The farce at the recent AI Expo, where Galgotias University sought to pass off a Chinese robot dog as its own ‘original’ work, could easily be dismissed as an embarrassing aberration, but in fact exposes a national system increasingly built on falsehoods, where projection substitutes for reality. Galgotias University’s blunder is a metaphor. It captures a system that has become adept at staging success, at projecting competence and modernity, even as the underlying structures remain neglected and fragile.
This is not an isolated lapse. It is the natural outcome of a social sector reshaped by privatisation, where education and healthcare are no longer public goods but commodities—and where the governing ethic is pure extraction. Private players excel at glossy brochures, celebrity endorsements, and event and exhibition theatrics, but struggle with genuine research, affordable fee, or ethical practices.

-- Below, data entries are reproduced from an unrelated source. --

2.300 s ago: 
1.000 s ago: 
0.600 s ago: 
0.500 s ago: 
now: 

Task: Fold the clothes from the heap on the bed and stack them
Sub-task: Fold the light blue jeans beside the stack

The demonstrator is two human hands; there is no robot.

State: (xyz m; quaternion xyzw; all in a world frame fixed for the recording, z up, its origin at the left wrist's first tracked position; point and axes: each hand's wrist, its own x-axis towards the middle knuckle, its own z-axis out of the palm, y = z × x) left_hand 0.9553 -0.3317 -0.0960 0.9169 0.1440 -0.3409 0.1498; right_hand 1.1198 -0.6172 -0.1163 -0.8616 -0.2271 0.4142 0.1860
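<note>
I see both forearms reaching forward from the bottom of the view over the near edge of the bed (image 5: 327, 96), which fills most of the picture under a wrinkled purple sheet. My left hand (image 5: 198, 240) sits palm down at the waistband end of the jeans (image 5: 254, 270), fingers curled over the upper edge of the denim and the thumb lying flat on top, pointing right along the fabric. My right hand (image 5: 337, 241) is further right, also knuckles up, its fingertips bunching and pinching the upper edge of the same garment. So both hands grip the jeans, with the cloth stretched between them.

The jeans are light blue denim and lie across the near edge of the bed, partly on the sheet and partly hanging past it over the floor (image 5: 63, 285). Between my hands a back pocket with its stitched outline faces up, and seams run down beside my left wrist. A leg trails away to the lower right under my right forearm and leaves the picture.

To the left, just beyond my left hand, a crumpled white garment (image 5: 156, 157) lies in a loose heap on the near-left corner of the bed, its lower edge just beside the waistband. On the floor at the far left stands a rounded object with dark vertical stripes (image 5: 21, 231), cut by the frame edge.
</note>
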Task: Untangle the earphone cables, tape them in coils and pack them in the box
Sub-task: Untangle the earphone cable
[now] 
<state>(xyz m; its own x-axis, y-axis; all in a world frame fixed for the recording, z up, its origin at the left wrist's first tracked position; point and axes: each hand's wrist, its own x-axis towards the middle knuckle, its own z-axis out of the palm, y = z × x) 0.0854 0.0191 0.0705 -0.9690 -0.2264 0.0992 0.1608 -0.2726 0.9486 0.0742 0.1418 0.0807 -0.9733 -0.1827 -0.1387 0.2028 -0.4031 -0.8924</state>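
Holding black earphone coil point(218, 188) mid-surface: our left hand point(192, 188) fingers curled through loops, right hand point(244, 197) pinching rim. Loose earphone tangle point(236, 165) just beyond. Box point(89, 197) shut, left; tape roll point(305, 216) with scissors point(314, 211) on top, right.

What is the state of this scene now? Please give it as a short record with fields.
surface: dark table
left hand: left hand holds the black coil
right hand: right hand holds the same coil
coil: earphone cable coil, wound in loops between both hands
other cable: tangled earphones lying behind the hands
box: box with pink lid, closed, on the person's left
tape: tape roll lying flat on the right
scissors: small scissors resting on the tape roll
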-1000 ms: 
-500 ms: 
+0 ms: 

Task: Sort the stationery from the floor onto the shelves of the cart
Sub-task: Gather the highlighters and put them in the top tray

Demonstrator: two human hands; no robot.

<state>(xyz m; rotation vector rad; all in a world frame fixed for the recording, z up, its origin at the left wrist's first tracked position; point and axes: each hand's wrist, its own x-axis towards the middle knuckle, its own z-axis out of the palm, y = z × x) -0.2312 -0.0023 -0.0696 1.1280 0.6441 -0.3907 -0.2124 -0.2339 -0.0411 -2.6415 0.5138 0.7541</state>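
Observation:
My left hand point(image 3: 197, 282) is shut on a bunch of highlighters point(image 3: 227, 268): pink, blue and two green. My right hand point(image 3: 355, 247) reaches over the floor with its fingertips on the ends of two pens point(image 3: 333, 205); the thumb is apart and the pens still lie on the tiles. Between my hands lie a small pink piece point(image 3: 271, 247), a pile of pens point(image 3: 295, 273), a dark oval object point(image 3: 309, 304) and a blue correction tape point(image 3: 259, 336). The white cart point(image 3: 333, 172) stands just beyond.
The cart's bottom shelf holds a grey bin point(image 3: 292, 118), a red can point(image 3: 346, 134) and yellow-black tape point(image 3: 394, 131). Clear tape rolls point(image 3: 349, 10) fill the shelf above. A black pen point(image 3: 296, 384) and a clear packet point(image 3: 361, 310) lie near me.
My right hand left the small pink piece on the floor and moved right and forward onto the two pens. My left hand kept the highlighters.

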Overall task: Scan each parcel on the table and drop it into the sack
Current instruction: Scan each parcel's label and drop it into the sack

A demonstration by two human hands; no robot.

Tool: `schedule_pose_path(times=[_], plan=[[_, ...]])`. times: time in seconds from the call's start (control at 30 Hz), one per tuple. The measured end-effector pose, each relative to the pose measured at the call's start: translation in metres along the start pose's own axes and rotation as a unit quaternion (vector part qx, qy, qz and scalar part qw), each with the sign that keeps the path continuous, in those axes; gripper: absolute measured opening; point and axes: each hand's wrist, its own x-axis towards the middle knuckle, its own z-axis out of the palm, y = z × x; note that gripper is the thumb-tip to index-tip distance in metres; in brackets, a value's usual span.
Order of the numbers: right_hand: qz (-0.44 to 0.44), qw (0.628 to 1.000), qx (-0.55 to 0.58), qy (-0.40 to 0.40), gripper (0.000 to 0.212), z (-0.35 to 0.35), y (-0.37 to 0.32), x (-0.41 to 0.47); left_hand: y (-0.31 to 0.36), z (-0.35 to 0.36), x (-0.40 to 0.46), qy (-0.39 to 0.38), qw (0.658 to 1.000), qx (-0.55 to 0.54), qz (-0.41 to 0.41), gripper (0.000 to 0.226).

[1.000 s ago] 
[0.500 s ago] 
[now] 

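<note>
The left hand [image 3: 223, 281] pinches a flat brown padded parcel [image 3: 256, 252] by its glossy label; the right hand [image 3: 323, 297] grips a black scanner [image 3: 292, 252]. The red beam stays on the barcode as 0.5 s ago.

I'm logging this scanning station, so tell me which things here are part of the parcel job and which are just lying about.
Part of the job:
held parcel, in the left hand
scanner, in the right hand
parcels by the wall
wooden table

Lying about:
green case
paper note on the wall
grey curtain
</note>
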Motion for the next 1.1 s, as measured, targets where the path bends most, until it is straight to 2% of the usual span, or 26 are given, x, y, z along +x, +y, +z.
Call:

Public institutions, meanwhile, are starved of resources, creating a vicious cycle where the consumer has no real choice.
A four-year engineering or management degree at a private university now routinely costs between `10 lakh and `25 lakh, and much more in the ‘elite’ private universities. Medical education is even more prohibitive: an MBBS seat in a private college can range from `50 lakh to over `1 crore. These are not fees; they are financial commitments that can distort the trajectory of entire families. Students increasingly graduate into debt, with diminishing opportunities for employment that could justify the cost of their degrees. Very few of these overpriced institutions, moreover, are delivering anything approximating an acceptable standard of higher education.
Healthcare is harsher. Each year, over five crore people in India are pushed below the poverty line by medical expenses. A single hospitalisation for a serious illness can cost anywhere from `2 lakh to `20 lakh or more. In moments of vulnerability, families do not bargain; they comply. Lands are sold, homes are mortgaged, debts outlast recovery. And many private hospitals inflate both treatments and costs to meet arbitrary profit quotas.
This is not merely the failure of markets. It is the failure of a system driven by sheer greed and opportunism, where black marketing and profiteering are normalised as ‘surge pricing’—not only in private enterprise, but even within the public sector. The language of efficiency has become a cover for price gouging.
Meanwhile, the public system has been allowed to wither. Government schools and hospitals, though still the backbone for millions, are chronically underfunded and quality has often intentionally been compromised to redirect benefits to the private sector.
The consequences extend beyond individual hardship. They reach into the foundations of India’s economic future. A system that commodifies education but underinvests in knowledge cannot sustain innovation. India’s total R&D spending remains just 0.64–0.7 per cent of GDP. Of this, the private sector contributes only about 36 to 37 per cent—or just 0.2 to 0.3 per cent of GDP, barely USD 6 to 7 billion annually. In advanced economies, private industry typically accounts for 60 to 75 per cent of R&D, with far higher overall investment. India’s innovation base remains unsurprisingly shallow and oriented toward short-term returns.
The pattern is consistent. Where public purpose recedes, private opportunism expands. Where the state abdicates responsibility, markets do not deliver efficiency—they deliver extraction and failure, concealed undercorporate branding.
The AI Expo episode is not trivial. It is emblematic. It captures a system that has mastered the art of appearing competent while neglecting the harder task of being so. Universities advertise excellence, hospitals advertise care, and the state advertises responsible regulation. Beneath the projection lies an ugly truth: even the ability to pay exorbitant sums cannot assure access to knowledge, to health, and to opportunity.
An irresponsible, unaccountable state, which seeks little beyond the enrichment of a narrow cabal, can only produce an irresponsible and unaccountable private sector.